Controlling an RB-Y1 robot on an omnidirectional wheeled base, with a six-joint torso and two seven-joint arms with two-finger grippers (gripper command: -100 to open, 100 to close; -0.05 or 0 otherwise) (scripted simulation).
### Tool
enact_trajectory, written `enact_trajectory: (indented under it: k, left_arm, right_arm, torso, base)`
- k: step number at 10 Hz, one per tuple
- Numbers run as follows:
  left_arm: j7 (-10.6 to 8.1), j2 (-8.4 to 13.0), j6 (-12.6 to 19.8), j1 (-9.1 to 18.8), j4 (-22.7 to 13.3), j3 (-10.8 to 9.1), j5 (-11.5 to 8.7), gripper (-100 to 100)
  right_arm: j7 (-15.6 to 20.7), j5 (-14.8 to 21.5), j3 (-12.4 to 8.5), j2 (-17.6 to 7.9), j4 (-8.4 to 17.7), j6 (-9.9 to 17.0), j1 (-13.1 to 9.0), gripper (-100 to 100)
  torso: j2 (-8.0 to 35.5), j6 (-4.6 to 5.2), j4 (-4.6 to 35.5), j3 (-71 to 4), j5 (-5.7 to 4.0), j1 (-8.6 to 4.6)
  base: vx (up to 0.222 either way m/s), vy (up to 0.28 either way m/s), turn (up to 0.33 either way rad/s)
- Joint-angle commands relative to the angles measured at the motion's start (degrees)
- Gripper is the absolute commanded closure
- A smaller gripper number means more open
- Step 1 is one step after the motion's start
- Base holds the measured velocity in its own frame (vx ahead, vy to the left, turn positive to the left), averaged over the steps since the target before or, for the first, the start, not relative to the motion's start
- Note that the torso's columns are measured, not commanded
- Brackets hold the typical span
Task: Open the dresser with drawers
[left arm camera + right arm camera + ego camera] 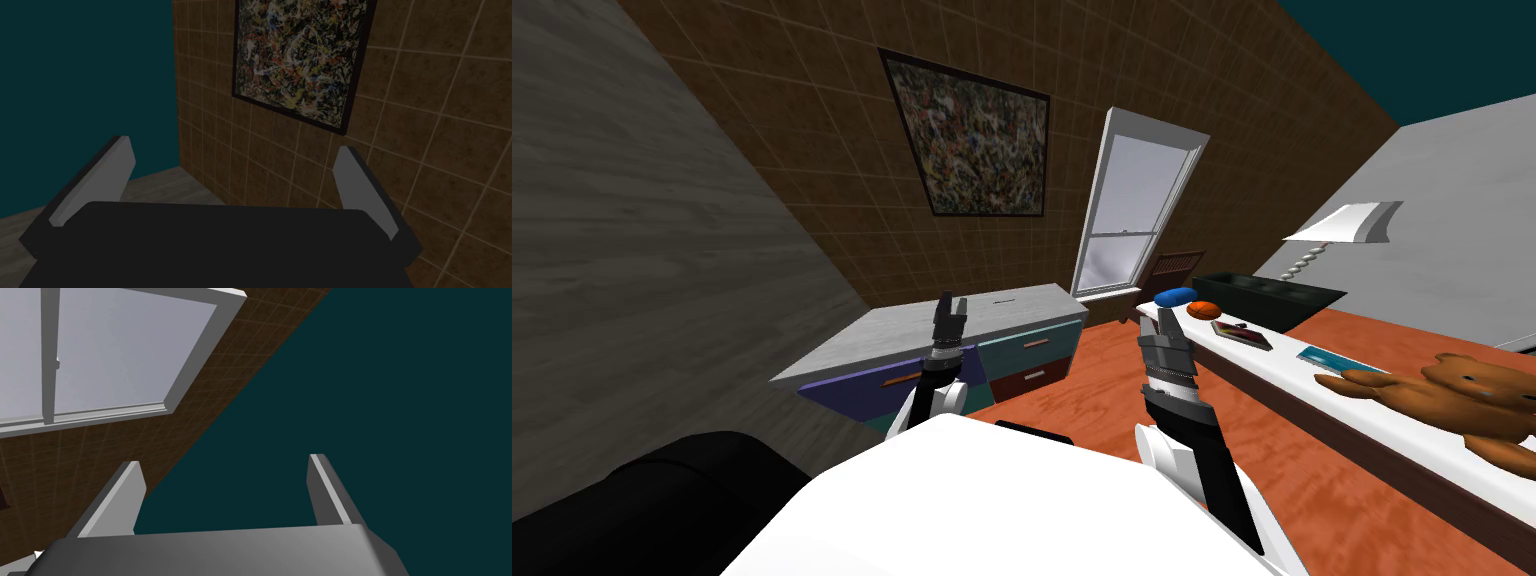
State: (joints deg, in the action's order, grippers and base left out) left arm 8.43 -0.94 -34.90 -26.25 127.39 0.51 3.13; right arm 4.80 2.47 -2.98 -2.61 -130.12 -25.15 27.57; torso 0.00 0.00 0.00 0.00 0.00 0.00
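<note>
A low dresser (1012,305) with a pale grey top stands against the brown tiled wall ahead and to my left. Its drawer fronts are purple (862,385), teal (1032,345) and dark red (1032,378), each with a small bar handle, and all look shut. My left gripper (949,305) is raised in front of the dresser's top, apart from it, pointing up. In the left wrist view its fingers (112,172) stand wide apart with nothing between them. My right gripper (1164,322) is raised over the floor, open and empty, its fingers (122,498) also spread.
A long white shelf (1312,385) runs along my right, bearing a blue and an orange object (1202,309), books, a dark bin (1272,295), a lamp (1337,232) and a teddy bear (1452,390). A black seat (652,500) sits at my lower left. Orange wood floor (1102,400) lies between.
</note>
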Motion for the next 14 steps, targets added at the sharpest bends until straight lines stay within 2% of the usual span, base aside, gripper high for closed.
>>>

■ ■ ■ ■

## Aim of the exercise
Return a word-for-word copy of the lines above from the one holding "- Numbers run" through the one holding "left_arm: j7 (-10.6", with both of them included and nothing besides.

## Solution to the problem
- Numbers run as follows:
  left_arm: j7 (-10.6 to 8.1), j2 (-8.4 to 13.0), j6 (-12.6 to 19.8), j1 (-9.1 to 18.8), j4 (-22.7 to 13.3), j3 (-10.8 to 9.1), j5 (-11.5 to 8.7), gripper (-100 to 100)

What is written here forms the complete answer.